Beit Shemesh official: Egged waging ‘defamation campaign’ on haredim

Deputy Mayor Shmuel Greenberg demands apology from company over arrest of couple that attempted to gender-segregate bus.

Haredi bus 370 (photo credit: Marc Israel Sellem)
Haredi bus 370
(photo credit: Marc Israel Sellem)
The Egged bus company is complicit in a “defamation campaign against the haredi public,” Beit Shemesh Deputy Mayor Shmuel Greenberg (United Torah Judaism) stated in an interview with the Chadash Beit Shemesh newspaper published on Friday.
Greenberg, chairman of the Municipal Transportation Committee, criticized Egged over an incident last month in which a haredi couple was briefly detained after asking a woman to move to the back of a 497 bus to Bnei Brak. After passenger Rachel Rosenfeld was asked to vacate her seat at the front of the bus, the driver alerted the police, leading to the arrests. Following the incident, haredi (ultra-Orthodox) extremists rioted, stoning several buses and smashing the windows of one with a hammer.

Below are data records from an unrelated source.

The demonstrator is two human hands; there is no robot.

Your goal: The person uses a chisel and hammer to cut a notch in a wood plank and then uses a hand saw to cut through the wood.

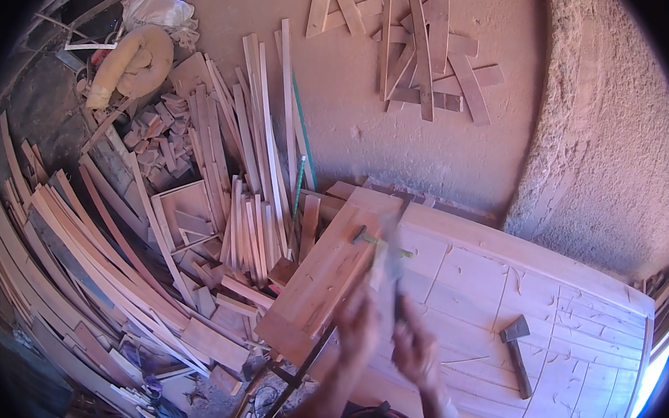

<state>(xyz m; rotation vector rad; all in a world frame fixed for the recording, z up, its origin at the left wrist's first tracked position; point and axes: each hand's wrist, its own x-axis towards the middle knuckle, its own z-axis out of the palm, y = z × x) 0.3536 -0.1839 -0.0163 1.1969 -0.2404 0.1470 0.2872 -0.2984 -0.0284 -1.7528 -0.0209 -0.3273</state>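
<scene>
Both my hands are raised close together over the near side of the panelled wooden board, blurred by motion. My right hand (416, 348) is closed round a long, narrow, dark blade-like tool (394, 270) that points away from me; its exact kind is smeared. Beside it, my left hand (357, 321) is closed on a pale, thin strip (378, 267), apparently wood, standing close to the tool. Beyond them a small tool with a dark head (360, 234) and green handle lies on the wood, partly hidden. A dark-headed hammer (517, 350) rests on the board (468, 282) to the right.
Curled shavings are scattered over the board. A thick plank (310, 296) lies along its left end. Stacked wooden strips (110, 249) and offcuts (162, 141) fill the left side. More boards (428, 54) lie near the wall, and a coiled yellowish hose (141, 59) sits far left.
</scene>
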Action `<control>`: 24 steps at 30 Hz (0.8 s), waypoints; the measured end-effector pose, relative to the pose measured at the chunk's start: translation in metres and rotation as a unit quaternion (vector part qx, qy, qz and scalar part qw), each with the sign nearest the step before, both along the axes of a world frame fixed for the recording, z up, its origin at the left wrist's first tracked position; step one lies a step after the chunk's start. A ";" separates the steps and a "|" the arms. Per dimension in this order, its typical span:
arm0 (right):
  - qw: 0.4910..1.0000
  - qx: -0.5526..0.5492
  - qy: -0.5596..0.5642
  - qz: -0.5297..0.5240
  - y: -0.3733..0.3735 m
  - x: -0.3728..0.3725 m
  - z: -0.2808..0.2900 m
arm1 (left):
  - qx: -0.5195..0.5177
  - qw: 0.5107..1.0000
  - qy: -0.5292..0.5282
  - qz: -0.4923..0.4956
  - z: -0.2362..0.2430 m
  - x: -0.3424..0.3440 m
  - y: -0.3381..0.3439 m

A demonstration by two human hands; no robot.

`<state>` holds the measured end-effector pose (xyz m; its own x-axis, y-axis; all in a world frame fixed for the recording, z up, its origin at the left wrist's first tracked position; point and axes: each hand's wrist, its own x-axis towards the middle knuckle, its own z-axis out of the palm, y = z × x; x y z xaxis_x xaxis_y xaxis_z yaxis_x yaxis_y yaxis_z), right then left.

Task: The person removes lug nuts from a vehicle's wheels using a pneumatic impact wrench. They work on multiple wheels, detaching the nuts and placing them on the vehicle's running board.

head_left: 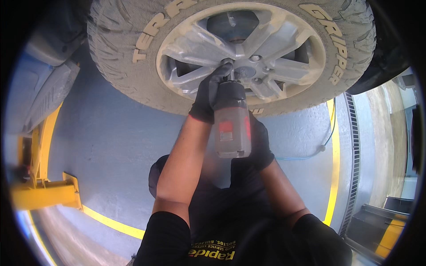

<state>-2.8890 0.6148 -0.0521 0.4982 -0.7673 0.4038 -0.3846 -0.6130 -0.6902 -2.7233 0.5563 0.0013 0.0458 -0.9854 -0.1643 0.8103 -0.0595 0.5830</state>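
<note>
While the impact wrench points up at the hub of the wheel, both gloved hands are on it: the left hand is wrapped around the black nose just behind the socket, fingers curled fully closed, apparently to steady the tip on a lug nut; the right hand sits lower and behind the body, mostly hidden by the tool, so the finger closure there cannot be told, though it seems to carry the handle. Wrench body: grey-silver casing with a red patch, black rubbery front end, blurred, which fits vibration. The socket meets the wheel at the left side of the ring of lug nuts; a second nut shows bare just right of it. Wheel: cast alloy, broad flat spokes, dusted pale and matte. The tyre has chunky tread blocks and raised pale lettering on the sidewall, also dusty. The wheel hangs clear of the floor, which is smooth painted blue-grey with a yellow line towards its lower left edge. A yellow lift arm lies at the left edge of the floor. A thin blue hose trails across the right side of the floor.
</note>
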 end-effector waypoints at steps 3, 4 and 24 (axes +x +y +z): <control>1.000 -0.003 -0.003 0.015 0.000 -0.002 -0.008 | 0.003 1.000 0.029 -0.004 -0.003 -0.001 0.002; 1.000 -0.005 -0.015 0.015 0.001 -0.001 -0.006 | 0.004 0.999 0.046 -0.003 -0.002 -0.002 0.001; 0.990 0.093 -0.103 0.029 0.025 -0.051 -0.002 | -0.282 0.803 -0.504 0.145 -0.037 -0.001 0.010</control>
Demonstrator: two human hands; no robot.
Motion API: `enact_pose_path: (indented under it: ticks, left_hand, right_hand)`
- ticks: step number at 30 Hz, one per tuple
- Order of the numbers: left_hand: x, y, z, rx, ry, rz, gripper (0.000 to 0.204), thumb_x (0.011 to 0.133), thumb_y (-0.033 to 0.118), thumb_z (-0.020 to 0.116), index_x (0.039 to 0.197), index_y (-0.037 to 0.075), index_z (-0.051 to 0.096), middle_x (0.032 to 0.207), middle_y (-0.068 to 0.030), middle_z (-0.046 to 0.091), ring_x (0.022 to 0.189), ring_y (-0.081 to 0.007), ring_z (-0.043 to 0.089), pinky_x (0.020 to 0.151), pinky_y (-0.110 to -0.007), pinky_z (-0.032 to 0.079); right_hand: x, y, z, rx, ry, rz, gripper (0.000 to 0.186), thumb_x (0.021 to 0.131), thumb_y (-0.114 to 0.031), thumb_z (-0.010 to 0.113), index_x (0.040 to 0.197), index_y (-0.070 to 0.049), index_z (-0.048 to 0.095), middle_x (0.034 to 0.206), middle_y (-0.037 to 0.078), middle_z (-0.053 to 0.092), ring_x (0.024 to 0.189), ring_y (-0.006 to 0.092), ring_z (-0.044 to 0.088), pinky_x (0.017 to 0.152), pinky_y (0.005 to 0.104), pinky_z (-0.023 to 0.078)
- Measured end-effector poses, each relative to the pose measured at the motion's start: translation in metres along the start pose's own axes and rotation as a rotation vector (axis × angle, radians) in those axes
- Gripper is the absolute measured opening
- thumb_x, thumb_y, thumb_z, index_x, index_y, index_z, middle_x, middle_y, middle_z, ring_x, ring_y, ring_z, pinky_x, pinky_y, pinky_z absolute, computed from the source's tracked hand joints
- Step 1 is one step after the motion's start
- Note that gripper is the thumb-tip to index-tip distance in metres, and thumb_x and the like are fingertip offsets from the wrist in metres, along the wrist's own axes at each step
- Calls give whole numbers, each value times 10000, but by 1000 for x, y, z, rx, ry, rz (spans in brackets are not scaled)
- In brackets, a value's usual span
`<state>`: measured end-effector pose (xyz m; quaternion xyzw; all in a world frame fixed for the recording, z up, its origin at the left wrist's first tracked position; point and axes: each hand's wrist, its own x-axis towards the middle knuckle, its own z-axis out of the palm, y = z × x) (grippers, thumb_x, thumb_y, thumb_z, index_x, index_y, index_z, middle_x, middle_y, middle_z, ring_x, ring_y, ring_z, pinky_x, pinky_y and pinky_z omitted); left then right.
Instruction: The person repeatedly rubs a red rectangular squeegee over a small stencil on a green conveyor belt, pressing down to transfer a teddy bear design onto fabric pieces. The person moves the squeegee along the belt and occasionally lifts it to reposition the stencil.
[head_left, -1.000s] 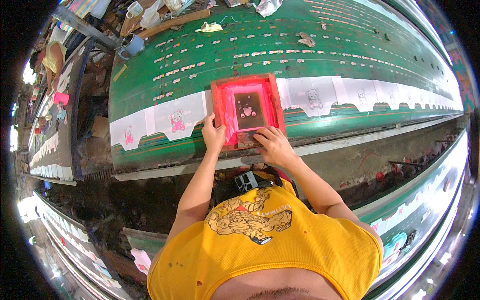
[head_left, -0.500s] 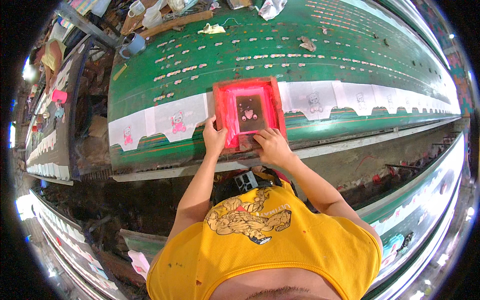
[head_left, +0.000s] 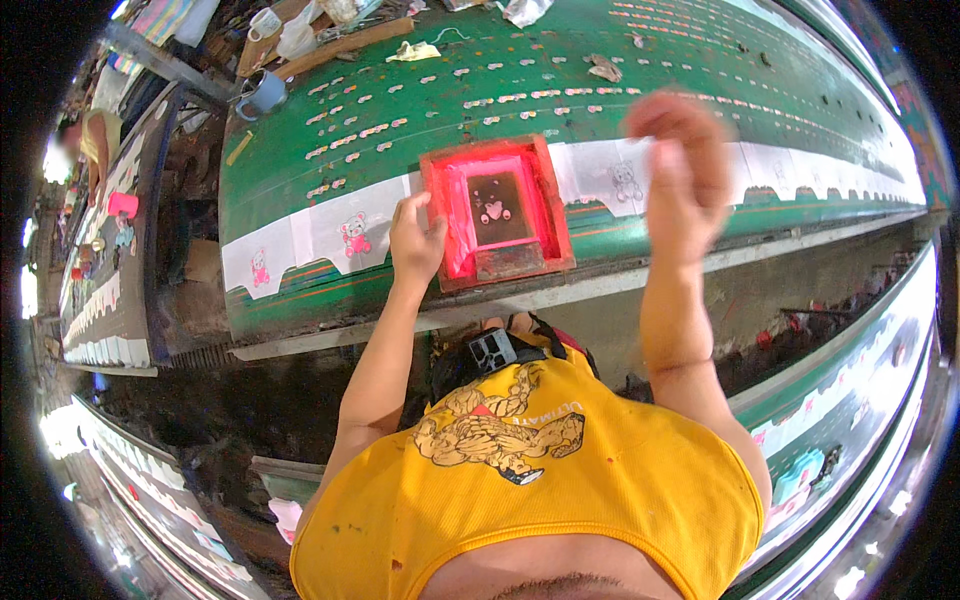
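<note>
A red wooden screen printing frame [head_left: 556,205] lies on the white pieces along the near side of the green table. Pink ink coats its inner edges around a dark mesh window with a small bear motif. My left hand [head_left: 415,245] is at the frame's left side, with thumb and fingers closed about that edge. At the near end inside the frame rests a brown flat block [head_left: 508,262], perhaps a squeegee. To the right of the frame, my right hand [head_left: 690,185] is raised over the table, its fingers smeared by motion.
White pieces with pink bear prints [head_left: 353,234] lie left of the frame; to its right they carry grey outlines [head_left: 626,182]. Farther back on the green table [head_left: 400,95] are rows of small prints, a blue mug [head_left: 263,93] and a crumpled scrap [head_left: 604,68]. Another person [head_left: 100,145] is at far left.
My right hand has left the block in the frame and swung up and right over the table. My left hand stays at the frame's left edge, slightly higher.
</note>
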<state>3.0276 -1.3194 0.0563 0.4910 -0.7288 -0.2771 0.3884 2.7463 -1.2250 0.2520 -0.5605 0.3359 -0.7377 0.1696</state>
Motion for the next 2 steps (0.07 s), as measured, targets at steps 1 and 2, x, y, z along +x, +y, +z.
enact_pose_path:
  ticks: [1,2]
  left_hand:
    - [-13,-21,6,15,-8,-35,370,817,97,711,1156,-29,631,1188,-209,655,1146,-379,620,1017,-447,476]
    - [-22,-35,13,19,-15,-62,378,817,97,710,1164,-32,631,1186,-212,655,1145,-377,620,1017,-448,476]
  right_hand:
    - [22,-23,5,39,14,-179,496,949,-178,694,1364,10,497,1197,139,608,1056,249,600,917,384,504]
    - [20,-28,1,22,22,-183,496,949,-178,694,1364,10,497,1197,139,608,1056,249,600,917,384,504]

While forced separation is illegal, the High Court of Justice has ruled that voluntary separation is permissible.
Signs on many Egged buses inform passengers that “each passenger is entitled to sit wherever he chooses (except in seats designated for persons with disabilities), and harassing passengers regarding this matter may be a criminal offense.”

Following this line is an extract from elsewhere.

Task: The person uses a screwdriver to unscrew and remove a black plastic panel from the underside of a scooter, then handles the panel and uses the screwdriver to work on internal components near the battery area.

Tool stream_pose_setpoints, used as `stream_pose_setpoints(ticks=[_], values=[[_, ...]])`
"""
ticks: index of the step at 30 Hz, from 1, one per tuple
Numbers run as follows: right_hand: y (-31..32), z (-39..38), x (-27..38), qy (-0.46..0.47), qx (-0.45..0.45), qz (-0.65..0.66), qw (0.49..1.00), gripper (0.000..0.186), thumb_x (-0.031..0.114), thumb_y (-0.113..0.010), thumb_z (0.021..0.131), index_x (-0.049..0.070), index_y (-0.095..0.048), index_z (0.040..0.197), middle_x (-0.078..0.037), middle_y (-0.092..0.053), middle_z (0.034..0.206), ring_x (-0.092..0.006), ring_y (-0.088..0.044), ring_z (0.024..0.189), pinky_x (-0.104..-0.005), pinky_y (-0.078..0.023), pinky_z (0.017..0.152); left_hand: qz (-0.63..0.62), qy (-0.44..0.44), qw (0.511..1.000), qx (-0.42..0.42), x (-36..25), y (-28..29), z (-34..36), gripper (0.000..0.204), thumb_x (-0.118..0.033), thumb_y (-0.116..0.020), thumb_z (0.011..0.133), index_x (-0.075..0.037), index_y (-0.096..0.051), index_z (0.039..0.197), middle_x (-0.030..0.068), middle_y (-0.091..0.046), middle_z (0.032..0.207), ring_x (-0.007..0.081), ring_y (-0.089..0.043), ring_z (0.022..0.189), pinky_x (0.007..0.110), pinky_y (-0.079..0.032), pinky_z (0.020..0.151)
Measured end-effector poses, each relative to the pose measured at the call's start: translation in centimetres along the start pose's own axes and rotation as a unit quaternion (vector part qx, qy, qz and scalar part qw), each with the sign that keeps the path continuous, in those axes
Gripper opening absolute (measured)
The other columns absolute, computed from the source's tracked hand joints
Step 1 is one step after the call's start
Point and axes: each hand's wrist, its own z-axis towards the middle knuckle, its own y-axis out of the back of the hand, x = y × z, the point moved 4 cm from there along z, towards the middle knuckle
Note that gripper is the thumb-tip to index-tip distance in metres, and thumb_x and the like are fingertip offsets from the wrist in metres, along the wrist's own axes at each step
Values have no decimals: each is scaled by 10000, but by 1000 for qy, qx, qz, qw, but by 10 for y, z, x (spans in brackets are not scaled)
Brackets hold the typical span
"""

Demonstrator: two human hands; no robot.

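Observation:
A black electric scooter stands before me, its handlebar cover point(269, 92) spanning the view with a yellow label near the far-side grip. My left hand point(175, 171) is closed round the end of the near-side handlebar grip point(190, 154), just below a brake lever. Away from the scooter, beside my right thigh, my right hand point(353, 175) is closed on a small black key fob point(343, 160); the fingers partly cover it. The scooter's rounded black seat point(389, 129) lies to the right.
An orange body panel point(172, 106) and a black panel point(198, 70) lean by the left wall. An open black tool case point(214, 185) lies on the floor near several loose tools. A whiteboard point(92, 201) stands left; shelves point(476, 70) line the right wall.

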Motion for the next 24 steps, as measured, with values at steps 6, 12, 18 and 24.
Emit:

In an extended statement to Chadash, Greenberg said that haredim are arrested “simply because they are haredi” with the story subsequently being “blown out of proportion by the media without even a minimum of objectivity.”

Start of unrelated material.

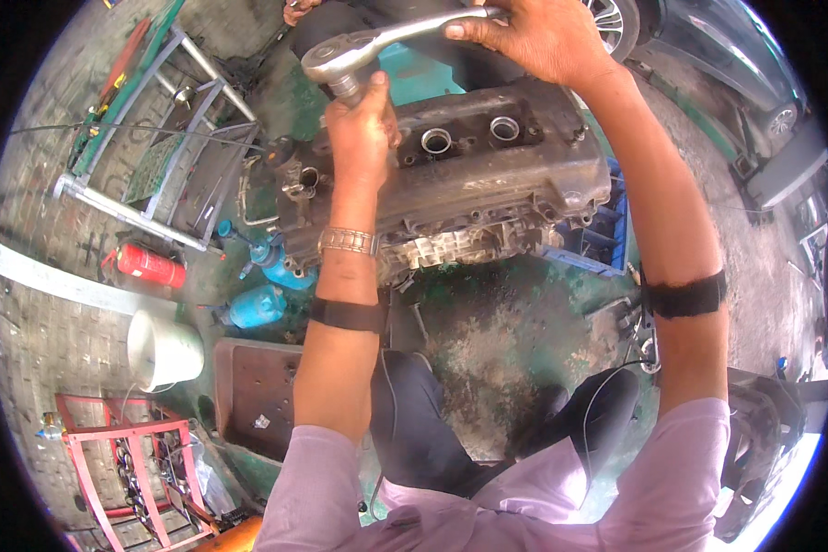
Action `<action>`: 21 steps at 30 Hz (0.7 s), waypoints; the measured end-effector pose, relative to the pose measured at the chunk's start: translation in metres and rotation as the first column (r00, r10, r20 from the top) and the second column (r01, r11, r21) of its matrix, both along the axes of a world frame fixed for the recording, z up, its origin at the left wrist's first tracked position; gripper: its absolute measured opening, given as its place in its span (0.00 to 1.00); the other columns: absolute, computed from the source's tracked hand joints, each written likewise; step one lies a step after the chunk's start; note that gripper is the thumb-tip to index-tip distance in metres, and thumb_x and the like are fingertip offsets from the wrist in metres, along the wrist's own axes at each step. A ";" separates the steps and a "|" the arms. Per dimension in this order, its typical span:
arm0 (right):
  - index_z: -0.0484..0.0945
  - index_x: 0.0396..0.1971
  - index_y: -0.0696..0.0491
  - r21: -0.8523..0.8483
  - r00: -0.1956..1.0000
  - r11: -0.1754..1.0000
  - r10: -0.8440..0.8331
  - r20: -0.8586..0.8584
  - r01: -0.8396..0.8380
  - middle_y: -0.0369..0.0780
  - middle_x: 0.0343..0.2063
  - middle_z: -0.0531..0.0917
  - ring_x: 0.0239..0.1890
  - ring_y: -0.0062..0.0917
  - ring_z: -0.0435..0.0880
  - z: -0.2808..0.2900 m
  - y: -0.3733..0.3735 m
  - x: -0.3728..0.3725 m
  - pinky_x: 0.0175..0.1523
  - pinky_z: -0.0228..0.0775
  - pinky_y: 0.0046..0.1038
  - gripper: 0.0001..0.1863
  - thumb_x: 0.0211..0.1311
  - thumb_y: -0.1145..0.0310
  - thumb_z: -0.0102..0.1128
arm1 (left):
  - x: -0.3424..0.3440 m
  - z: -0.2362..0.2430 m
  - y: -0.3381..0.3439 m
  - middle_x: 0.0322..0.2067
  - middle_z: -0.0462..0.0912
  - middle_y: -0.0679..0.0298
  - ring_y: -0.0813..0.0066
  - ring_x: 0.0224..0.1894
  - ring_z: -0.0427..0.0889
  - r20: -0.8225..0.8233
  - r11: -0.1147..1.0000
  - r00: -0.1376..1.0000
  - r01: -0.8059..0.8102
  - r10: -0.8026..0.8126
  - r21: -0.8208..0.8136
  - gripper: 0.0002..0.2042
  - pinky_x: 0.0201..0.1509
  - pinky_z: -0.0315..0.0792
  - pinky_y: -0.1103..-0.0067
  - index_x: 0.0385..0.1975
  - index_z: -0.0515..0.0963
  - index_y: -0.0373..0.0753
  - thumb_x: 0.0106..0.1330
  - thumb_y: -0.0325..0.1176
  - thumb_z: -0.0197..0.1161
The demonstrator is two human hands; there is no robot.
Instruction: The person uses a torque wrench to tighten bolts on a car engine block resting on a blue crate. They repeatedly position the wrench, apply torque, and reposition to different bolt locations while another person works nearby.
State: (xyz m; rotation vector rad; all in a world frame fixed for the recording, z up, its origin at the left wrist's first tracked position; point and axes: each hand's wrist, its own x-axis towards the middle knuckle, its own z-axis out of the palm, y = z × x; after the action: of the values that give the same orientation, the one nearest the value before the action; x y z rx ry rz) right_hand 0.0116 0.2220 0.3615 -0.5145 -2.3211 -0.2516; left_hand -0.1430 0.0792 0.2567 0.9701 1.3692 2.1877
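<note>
A dirty engine (497, 189) with a dark valve cover lies in front of me, round holes showing along its top. Above it is a steel ratchet wrench (368, 44), its head to the left and its handle reaching right. My left hand (363, 133) is wrapped round the socket shaft (346, 87) just under the ratchet head. Where the lower end of that shaft sits is hidden by the hand. My right hand (547, 39) grips the far end of the ratchet handle, thumb along its near side.
Another person's dark-trousered legs (327, 41) and hand (296, 11) are beyond the engine. A blue crate (607, 235) stands behind its right end. To the left are blue bottles (256, 305), a fire extinguisher (150, 265), a white bucket (166, 350), a brown tray (248, 368) and a red rack (124, 432).
</note>
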 end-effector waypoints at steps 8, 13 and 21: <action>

“For Egged, to join the defamation campaign against the haredi public is intolerable, as is their acquiescence to allow their drivers to seek out opportunities for publicity at the expense of travelers,” Greenberg said. It is a shame, he continued, that Egged is acting against passengers “because of their social identity as haredim with no legal footing and without invitation by any of the involved parties.”
“It is superfluous to call these actions [the riot] destructive and damaging. This is neither the way of Torah nor that of its adherents. We must condemn violence in any form whatsoever. This, however, does not justify Egged’s actions, and the public expects to hear a clear apology on the company’s part, along with a clear declaration that they have no intent of taking sides in the aggressive defamation campaign against the haredi public,” he continued.
Greenberg’s comments echoed a sentiment expressed by some haredim in Bet Shemesh who noted that Rosenfeld had refused to press charges, later telling Ynet that the police “were making a big deal out of nothing.”
The detained couple’s “only crime was that they alerted a female passenger that the Beit-Shemesh-Bnei Brak line was a mehadrin [kosher] line as previously agreed with Egged authorities,” a pashkevil, or wall poster, plastered in the haredi neighborhood of Ramat Beit Shemesh read.
Speaking with The Jerusalem Post on Sunday, Greenberg said, “Egged needs to instruct its drivers not to involve themselves in these incidents.” During the run-up to October’s mayoral elections “there is always a lot of tension in the air and they are making a mountain out of a molehill.”
Municipal spokesman Matityahu Rosenzweig was quick to dissociate Mayor Moshe Abutbol (Shas) from Greenberg’s comments, stating that the deputy mayor was only “speaking for himself.”
“Egged is acting according to the instructions of the Transportation Ministry following the High Court ruling on the matter,” Egged spokesman Ron Ratner told the Post. “In this case, the bus driver acted as necessary and intervened in favor of the woman who was asked to move to the back of the bus. Therefore, such complaints should be addressed to the Transportation Ministry.”
MK Dov Lipman, a Beit Shemesh resident, said that he is “happy that Deputy Mayor Greenberg has found his voice to speak out strongly about important issues” and “hope[s] he uses that voice to condemn anyone who asks a woman to go to the back of a bus and to condemn the hooligans who took to the streets and smashed the windows of buses.”
Lipman denied allegations of a coordinated campaign against the haredi public and asserted that “it is time for politicians from the haredi parties to stop using that line whenever there is criticism against haredim.”
Following comments on social media by local residents supportive of the arrested couple, Nili Philipp, a local political activist involved in the issue of gender discrimination, expressed the view held by many of the modern-Orthodox residents of the city that “even asking a woman to move unjustly puts the onus on her even though she’s done nothing wrong.”
“Regarding asking “nicely,” there have been so many incidents of harassment and outright violence when women didn’t comply with the ‘nice’ requests, that argument is moot,” she said. “If you don’t like sitting near women, walk. Many women comply with these requests out of fear, and don’t complain to the police because they’re unaware of their rights.”
Beit Shemesh mayoral candidate Eli Cohen also slammed Greenberg, saying that discrimination is not allowed on Egged buses and the driver in question was merely “following the rules.”